A fully mechanized harvester lifts the tubers by chisels and places them with soil on the conveyor bed. The soil is sieved and belts convey the tubers into a hopper that is emptied into a waiting trailer. Machines without a hopper drop the harvest directly into an accompanying trailer.
The machine either or not is provided with a platform where people do the sorting of mother tubers and tubers with defects and non-tuber particles such as stems, clods and stones. Most of the foliage is removed by two fluted rollers that turn in opposite directions behind the lifting conveyor bed. Some remaining foliage is sorted together with stones and clods. Where an excessive quantity of stones is present in the soil, the machine, if equipped with a separator, separates stones from the tubers after lifting by subjecting them to an upward air flow created by a ventilator: the lighter tubers are moved up while the heavier stones drop. To increase the speed of operations locally, a two-row lifter picks up the tubers and deposits them in between two adjacent rows. The harvesting machine subsequently lifts those two rows including the deposited tubers in one go, whereupon a truck transports the harvest to the store or to the company that procured them for processing or packing.

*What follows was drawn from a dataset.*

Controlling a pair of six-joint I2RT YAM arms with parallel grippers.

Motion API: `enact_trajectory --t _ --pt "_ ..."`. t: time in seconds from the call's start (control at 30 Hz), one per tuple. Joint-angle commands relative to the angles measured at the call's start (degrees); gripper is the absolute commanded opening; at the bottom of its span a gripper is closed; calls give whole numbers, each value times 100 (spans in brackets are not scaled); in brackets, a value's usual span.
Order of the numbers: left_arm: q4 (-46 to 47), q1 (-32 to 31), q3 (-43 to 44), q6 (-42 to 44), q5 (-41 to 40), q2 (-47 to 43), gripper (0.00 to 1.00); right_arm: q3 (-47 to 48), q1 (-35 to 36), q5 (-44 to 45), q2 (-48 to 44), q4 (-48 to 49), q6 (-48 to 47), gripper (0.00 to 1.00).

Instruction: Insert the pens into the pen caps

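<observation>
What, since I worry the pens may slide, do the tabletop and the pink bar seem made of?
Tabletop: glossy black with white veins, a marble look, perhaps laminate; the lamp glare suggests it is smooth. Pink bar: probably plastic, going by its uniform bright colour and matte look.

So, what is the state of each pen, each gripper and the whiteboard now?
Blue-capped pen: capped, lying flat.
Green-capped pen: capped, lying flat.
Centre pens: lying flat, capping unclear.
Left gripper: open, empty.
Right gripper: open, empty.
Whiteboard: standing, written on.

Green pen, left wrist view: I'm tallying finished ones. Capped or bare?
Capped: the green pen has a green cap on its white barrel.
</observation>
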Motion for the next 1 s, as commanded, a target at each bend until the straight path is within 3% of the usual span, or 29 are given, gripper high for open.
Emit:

There is a tendency in high-tech agriculture to move away from the single row harvester to multiple rows that are pulled or self-propelled. The increase of scale has a few draw-backs such as a more frequent occurrence of clods and foliage that need to be removed with specially designed (corrugated) sets of rolls turning in opposite directions. An increasing speed of machines, belts and potato flows requires more precise fine tuning of depth of the lifting scissors (1 cm deeper lifting infers that more than 50 tons per hectare of soil is lifted and sieved) as well as the use of padded belts that soften contact with the tender potato skin; hedgehog conveyor belts serve the same purpose. Fully mechanized potato harvesting without previous haulm killing when the crop is still green and growing, requires operations by a machine that pulls the haulms followed by a harvesting machine. The skin of the immature tubers comes off to a large extent. The lorry brings the raw material to the processing factory where steam peeling removes the remainder of the skin after which cutting, blanching and frying takes place. The period between lifting and processing does not exceed six or seven hours thus not enough time for damaging enzymatic processes to occur such as enzymatic polyphenol oxidase caused formation of black spot.
A fully automatic harvesting machine lifts the tubers, separates them from clods and parts of the foliage and deposits them in an accompanying vehicle or a bunker.